From 1864 onwards, several episcopal sees had been offered him, but he had declined them all. At length, however, on his presentation by the King of Bavaria for the Bishopric of Spires and at the instance of the Sovereign Pontiff, the humble abbot accepted that see, and was consecrated 25 August 1872. His zeal and success in the government of this diocese fully justified his selection for the episcopal dignity. In days of opposition to Catholicism in Germany — the days of the framing and application of the Falk Laws (1872-1875) — he fought against the encroachments of the civil power on the ecclesiastical jurisdiction. He also strenuously, though not always successfully, combated the influence of the Old Catholics of the time. He was most unsparing of himself in his confirmation tours, although the bodily fatigues thus entailed were far too much for his failing strength. After a few days of sickness he succumbed (31 May 1876) to pneumonia, which he had contracted in one of those episcopal tours, and was lamented by both clergy and people who revered him as a saint.

==Works==
During the years 1840 and 1841, Haneberg worked on his Die religiösen Alterthümer der Hebrüer, and in 1844 he published his Einleitung in das Alte Testament as a textbook for his lectures. In the course of time, he recast both these works, the former of which passed to the second edition in 1869 under the title of Die religiösen Alterthümer der Bibel, and the latter of which appeared rewritten as Geschichte der biblischen Offenbarung, and was rendered into French by Isadore Goschler (Paris, 1856), reaching a fourth edition in 1876.

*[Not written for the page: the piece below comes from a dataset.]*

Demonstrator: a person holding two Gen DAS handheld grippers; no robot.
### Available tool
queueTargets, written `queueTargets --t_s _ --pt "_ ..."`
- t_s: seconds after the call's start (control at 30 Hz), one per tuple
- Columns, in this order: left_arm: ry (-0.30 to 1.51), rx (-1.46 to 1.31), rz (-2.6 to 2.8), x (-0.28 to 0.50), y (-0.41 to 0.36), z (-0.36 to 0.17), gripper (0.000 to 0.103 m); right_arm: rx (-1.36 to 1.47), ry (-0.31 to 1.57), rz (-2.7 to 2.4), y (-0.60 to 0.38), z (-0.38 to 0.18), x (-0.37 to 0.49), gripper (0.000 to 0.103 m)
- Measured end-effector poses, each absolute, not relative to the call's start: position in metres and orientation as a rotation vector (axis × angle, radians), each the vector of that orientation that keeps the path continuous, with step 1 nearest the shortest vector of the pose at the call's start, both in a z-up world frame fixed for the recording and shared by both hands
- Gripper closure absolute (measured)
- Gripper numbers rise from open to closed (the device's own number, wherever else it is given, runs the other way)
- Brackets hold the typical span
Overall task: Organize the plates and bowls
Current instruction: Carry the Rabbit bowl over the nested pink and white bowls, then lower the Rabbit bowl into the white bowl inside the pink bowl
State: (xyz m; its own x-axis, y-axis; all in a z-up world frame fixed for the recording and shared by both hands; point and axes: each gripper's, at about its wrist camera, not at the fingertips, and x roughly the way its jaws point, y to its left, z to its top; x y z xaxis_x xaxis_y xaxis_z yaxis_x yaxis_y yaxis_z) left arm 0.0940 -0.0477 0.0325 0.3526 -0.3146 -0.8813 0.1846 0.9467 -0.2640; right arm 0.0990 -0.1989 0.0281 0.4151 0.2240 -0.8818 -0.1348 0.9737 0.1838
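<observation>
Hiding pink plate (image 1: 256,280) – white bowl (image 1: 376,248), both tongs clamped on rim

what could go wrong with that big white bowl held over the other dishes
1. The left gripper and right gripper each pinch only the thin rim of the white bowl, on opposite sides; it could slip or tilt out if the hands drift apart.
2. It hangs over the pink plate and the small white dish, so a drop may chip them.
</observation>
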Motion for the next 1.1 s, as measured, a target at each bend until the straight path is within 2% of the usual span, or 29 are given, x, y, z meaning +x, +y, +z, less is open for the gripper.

Besides these, his best-known works, he published several others which were chiefly the fruit of his Hebrew and Arabic studies, and formed his contribution to the Journal of the Oriental Society and to the transactions of the Bavarian Academy of Sciences of which he became a member in 1848. Among these latter works the following may be mentioned:

- Ueber die arabische Psalmenübersetzung des Saadia
- Uber das Schulwesen der Mohammedaner
- Erörerungen über Bendo-Wakidi's Geschichte der Eroberung von Syrien"
- Ueber die Theologie des Aristotles
- Canones S. Hippolyti arabice e codicibus romanis cum versione latinâ, annotationibus, et prolegomenis

He found time also for contributing articles to the Kirchenlexicon of Heinrich Joseph Wetzer and Benedict Welte.